When George Washington wanted a new watch in 1788, he wrote to his fellow Founding Father Gouverneur Morris, asking him to buy one for him in Paris. Morris, who would become U.S. minister to France three years later, was making a business trip there.

Washington asked for a simple, gold watch of good quality, similar to the big, slender one that Thomas Jefferson had gotten for James Madison. He sent Morris 25 guineas, saying he would pay more if necessary (according to the book Jean-Antoine Lépine, Horloger by Adolphe Chapiro).
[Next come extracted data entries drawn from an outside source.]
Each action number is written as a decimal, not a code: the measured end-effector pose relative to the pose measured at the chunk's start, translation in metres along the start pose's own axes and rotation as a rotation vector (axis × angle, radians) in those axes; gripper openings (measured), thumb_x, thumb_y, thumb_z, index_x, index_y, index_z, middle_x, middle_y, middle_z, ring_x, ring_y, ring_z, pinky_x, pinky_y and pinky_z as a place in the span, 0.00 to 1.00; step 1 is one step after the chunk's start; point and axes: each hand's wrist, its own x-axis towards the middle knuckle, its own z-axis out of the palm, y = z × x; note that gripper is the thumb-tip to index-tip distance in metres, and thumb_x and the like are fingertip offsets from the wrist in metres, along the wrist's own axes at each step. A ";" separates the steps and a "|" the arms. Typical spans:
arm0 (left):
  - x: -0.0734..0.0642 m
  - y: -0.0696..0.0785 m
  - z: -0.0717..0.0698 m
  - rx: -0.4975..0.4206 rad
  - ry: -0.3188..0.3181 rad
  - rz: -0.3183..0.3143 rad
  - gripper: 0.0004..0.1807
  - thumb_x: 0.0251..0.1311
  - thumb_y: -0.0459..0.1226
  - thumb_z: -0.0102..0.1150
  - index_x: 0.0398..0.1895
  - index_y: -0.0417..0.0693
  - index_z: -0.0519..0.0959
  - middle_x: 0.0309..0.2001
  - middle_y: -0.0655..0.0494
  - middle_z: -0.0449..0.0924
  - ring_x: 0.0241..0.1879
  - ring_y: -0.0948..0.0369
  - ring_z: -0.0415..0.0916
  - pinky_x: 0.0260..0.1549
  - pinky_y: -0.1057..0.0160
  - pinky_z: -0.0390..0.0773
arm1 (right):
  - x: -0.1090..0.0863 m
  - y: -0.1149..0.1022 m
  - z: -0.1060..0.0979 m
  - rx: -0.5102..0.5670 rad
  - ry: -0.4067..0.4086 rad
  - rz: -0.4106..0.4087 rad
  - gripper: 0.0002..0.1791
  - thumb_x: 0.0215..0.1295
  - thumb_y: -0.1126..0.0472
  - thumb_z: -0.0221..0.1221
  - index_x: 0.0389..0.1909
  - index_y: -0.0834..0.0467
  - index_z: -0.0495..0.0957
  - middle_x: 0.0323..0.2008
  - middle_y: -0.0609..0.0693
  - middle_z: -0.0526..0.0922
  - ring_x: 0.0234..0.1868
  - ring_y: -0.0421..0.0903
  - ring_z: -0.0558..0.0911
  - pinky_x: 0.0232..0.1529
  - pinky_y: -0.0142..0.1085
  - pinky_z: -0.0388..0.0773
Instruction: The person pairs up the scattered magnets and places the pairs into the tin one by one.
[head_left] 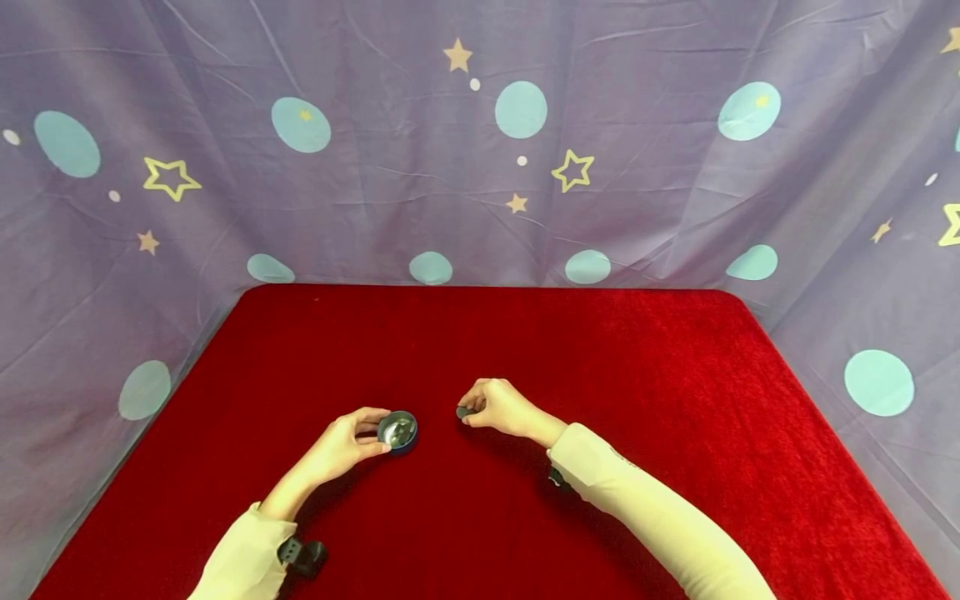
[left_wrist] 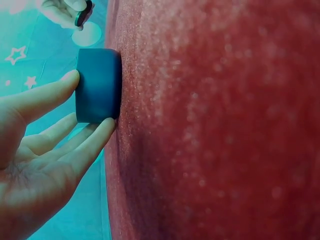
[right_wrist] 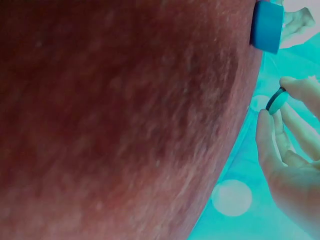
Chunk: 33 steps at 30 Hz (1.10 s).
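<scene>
A short round dark-blue container (head_left: 406,447) stands upright on the red cloth, its top uncovered. Its inside looks pale and shiny with dark patches; what they are is too small to tell. My left hand (head_left: 336,447) grips it from the left, thumb on one side and fingers on the other; the left wrist view shows the smooth wall of the container (left_wrist: 97,85) against the cloth. To the right, my right hand (head_left: 504,408) pinches a small dark round disc (head_left: 462,412) between thumb and fingertip. In the right wrist view the disc (right_wrist: 277,101) is held above the cloth, apart from the container.
Red velvety cloth (head_left: 600,358) covers the table around both hands. A purple curtain (head_left: 405,167) with stars and dots hangs behind and at the sides. A black strapped device (head_left: 303,556) sits at the left wrist, and part of another (head_left: 556,477) shows under the right sleeve.
</scene>
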 end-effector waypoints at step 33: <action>0.001 0.001 0.000 -0.019 0.001 -0.003 0.25 0.48 0.31 0.62 0.50 0.31 0.69 0.48 0.35 0.72 0.46 0.44 0.72 0.40 0.54 0.75 | 0.023 -0.038 0.035 0.067 0.001 -0.003 0.09 0.49 0.64 0.64 0.33 0.61 0.82 0.26 0.45 0.75 0.28 0.34 0.75 0.29 0.22 0.72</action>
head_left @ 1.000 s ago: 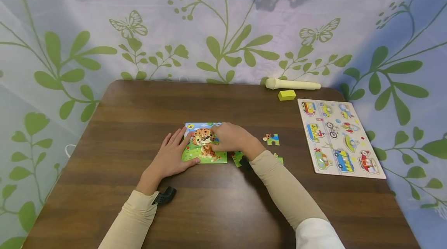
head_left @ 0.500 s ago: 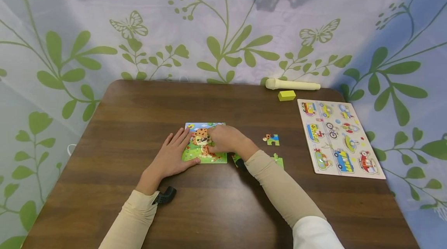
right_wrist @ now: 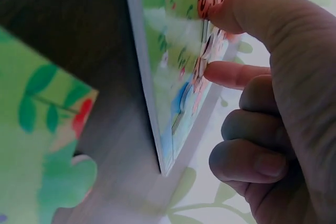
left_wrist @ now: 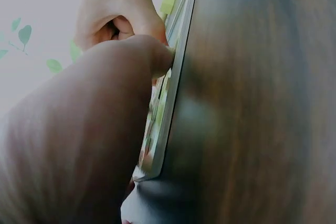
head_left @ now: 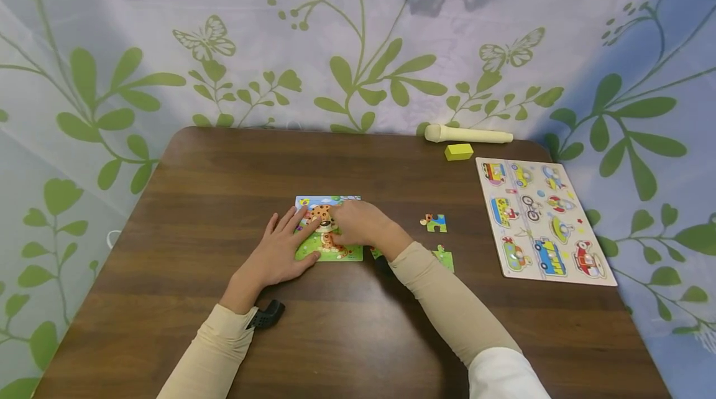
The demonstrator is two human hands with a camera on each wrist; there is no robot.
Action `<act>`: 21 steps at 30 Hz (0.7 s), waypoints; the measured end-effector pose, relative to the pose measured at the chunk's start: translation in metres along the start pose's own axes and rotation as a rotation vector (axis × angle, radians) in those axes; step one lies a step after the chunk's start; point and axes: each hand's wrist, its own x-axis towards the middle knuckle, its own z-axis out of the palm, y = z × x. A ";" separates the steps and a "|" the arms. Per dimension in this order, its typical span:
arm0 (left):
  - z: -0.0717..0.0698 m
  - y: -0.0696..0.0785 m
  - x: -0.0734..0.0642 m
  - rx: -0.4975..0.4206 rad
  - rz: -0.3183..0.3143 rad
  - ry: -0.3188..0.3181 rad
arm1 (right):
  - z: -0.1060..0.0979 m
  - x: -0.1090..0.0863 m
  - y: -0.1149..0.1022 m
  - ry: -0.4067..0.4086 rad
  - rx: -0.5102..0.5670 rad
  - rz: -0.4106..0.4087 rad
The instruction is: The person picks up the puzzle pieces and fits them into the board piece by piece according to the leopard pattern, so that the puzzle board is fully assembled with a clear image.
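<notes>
A leopard jigsaw puzzle in a thin board (head_left: 304, 252) lies on the brown table. My left hand (head_left: 278, 254) rests over its left side, fingers spread and thumb along the near edge. From the right, my right hand (head_left: 360, 222) reaches over the board and covers its upper right part. In the right wrist view, the thumb (right_wrist: 247, 11) and index finger (right_wrist: 236, 73) pinch a slightly raised puzzle piece (right_wrist: 207, 51) in the leopard picture; the other fingers are curled. The left wrist view has the left thumb (left_wrist: 152, 59) at the board's edge.
Loose puzzle pieces lie right of the board: one with an orange tab (head_left: 435, 223), a green one (head_left: 444, 258), and another (right_wrist: 52, 124) under the right wrist. A vehicle peg puzzle (head_left: 545, 222), a yellow block (head_left: 458, 151) and a cream toy microphone (head_left: 470, 134) are further off.
The right hand has shifted slightly left over the board. The left index finger has moved rightward onto the leopard's face, while the rest of that hand has barely moved.
</notes>
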 end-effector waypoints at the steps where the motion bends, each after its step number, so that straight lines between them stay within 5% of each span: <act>1: 0.000 0.001 0.000 0.000 -0.001 -0.003 | 0.000 -0.001 0.000 0.003 0.001 -0.001; 9: 0.004 0.005 0.001 0.020 -0.007 0.003 | -0.005 -0.020 0.013 -0.001 0.192 0.077; 15: 0.008 0.004 0.002 0.022 -0.001 0.008 | -0.006 -0.091 0.077 0.111 0.440 0.286; 21: 0.006 -0.001 0.003 0.044 -0.001 0.011 | 0.017 -0.161 0.132 0.114 0.446 0.489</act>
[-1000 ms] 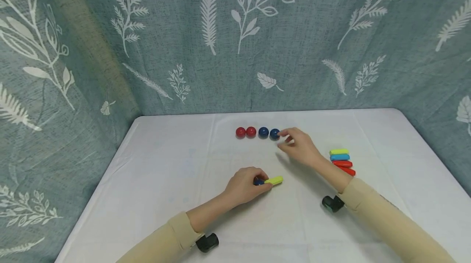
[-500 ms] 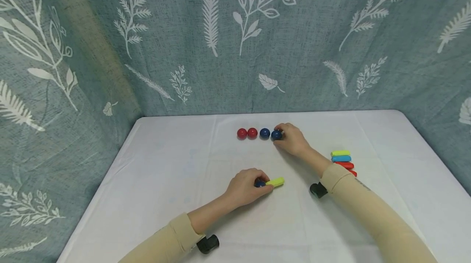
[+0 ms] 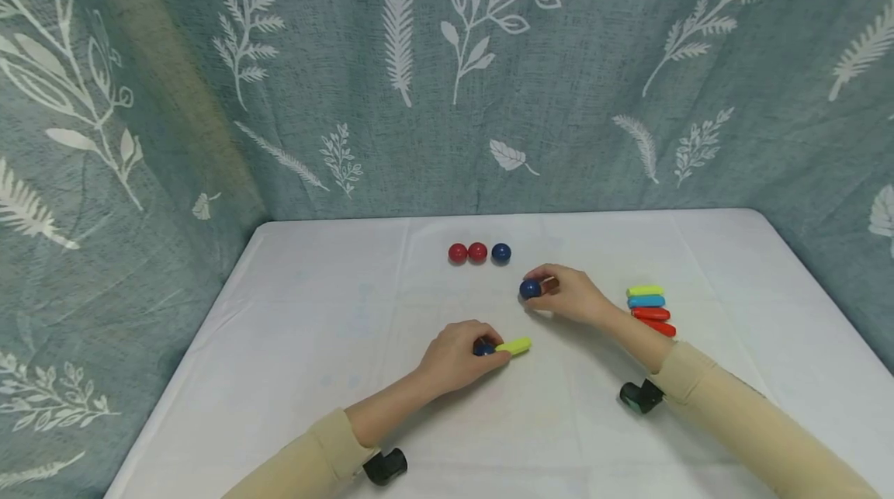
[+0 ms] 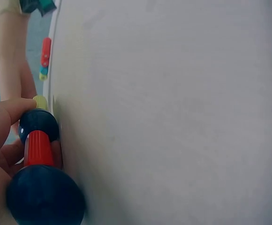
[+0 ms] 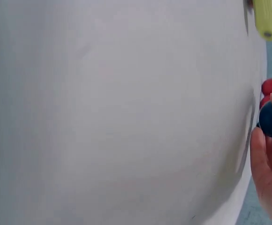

Three months later, Morris wrote Washington from Paris that Jefferson had warned him against the maker of Madison’s watch, claiming he was a crook. Jefferson instead recommended that Morris go to another watchmaker, named Romilly. Sadly, Romilly turned out to be a bad apple, too, Morris explained to Washington. Morris then asked a merchant for yet another recommendation and was given the name of a watchmaker named Gregson. He was no better than the first two.

Finally, Morris sound success when he visited Jean-Antoine Lépine, watchmaker to King Louis XVI and one of the greatest watchmakers to ever live.

He bought two identical watches from Lépine, one for Washington and one for himself.

They were large, simple, key-wound watches with virgule escapements. Washington’s was numbered 5,378 and remained in his family’s possession until 1935. The watch’s cuvette is engraved with the inscription “Remontez à droite/Tournez les Equilles/Lepine Hger du Roy/A Paris.”

(Remontez à droite/Tournez les Equilles = Go back up to the right/Turn the Equilles or Pin.)

George Washington's Lepine pocketwatch
(Photo courtesy of NAWCC)
George Washington's Lepine pocketwatch movement
(Photo courtesy of NAWCC)

George Washington owned another watch, one he gave to Colonel Thomas Johnson, the first governor of Maryland, elected in February 1777. The watch does not have any visible marks identifying its maker, but it does have the symbol of the canton of Neuchâtel, Switzerland. The watch bears the inscription, “Trenton N.J./Dec. 10th 1777/Presented to my Friend/Col. Thos. Johnson of Md./as a Memento/of my great Esteem/Geo. Washington.”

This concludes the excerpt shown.